She had laughed about it too, after a while, and at the breakfast table Amy and Lorraine and Cillian had laughed, and everyone had teased her, and she knew it was a story she would be teased about for ages; but at the same time, in James’s eyes, she had seen something that was not laughter. Something that was not the enjoyment of how silly she had been, and how melodramatic. It had not been a coldness; that was too strong. He was still James, he was still right beside her, draping his arms around her every couple of minutes, still saying her name with that rich, layered affection. But it had been a change. There had been something — a carefulness — in the way he had looked at her. A decision, it seemed to her, about how he was going to be with her from now on, and about how he was going to be with, and for himself.
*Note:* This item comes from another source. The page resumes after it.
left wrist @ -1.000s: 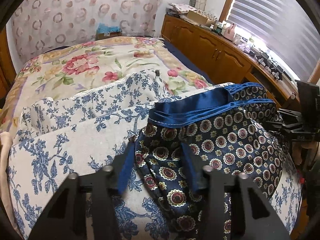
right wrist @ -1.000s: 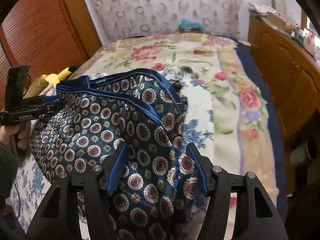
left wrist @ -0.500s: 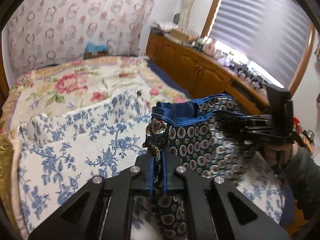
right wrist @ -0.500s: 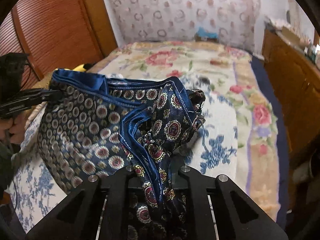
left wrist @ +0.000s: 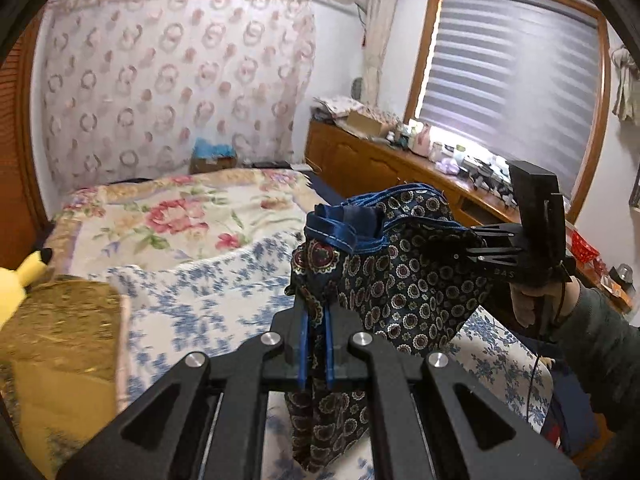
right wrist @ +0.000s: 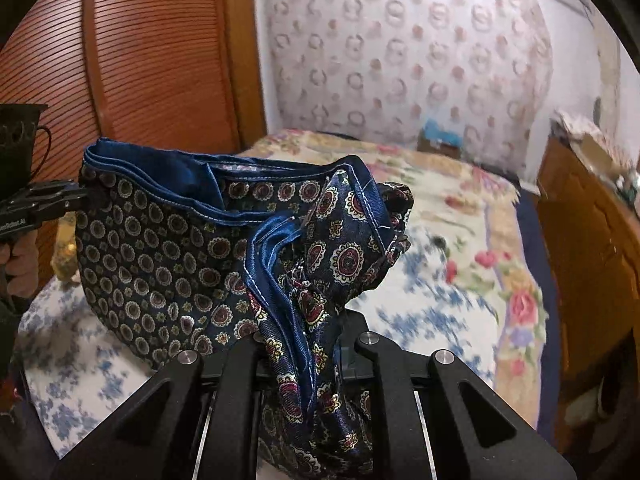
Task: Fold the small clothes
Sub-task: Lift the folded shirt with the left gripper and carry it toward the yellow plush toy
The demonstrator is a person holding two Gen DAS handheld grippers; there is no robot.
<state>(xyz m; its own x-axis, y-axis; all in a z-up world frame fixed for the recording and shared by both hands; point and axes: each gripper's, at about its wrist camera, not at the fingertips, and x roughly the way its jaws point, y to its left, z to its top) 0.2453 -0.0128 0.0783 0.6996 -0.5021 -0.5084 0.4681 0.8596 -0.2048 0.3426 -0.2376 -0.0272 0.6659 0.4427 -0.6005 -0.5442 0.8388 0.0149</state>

And it had driven her mad.

That was the only way she could see this, this thing that had happened to her over the last ten days: a madness. James had done exactly what Catherine had wanted him to do — he had stopped crowding her, stopped needing to be with her, beside her, every single minute — and she had reacted by becoming exactly as he had been. By clinging. Craving his company. Demanding it. For quite a few days now, the coffee breaks, the lunch breaks, the trips to the galleries, the long walks, had not been James’s idea. The irony was — everything was irony now, it seemed to Catherine — James had found it difficult to get away to do these things with her, because James had other things on now — he had got himself work in O’Brien’s, a pub near Christchurch, three evenings a week and two afternoons, and he was beginning, on top of that, to take his photographs, to put together the series he had talked to her about that afternoon — which now seemed so, so long ago — of the ID cards. He was approaching people in the street and asking if he could photograph them; he had also started to photograph some of the people Catherine had introduced him to in college. He was in the darkroom any chance he got, making prints, and Catherine had seen them all, and they were brilliant; they were wonderful — stark and strange and disorienting. They did not look like the ID card photographs — they were much more beautiful than that — but they had the same sense of people being caught in their unguarded moments, accessed in the pureness and vulnerability of who they really were: a man in construction gear, his gaze sliding warily to the side, an old woman in an apron, her hands clasped in front of her, her eyes closed, a boy their age — a boy who was cute, which should have been a source of pleasure to Catherine but felt instead like a scourge — in a football shirt, leaning back against a car, glaring at a point in the middle distance.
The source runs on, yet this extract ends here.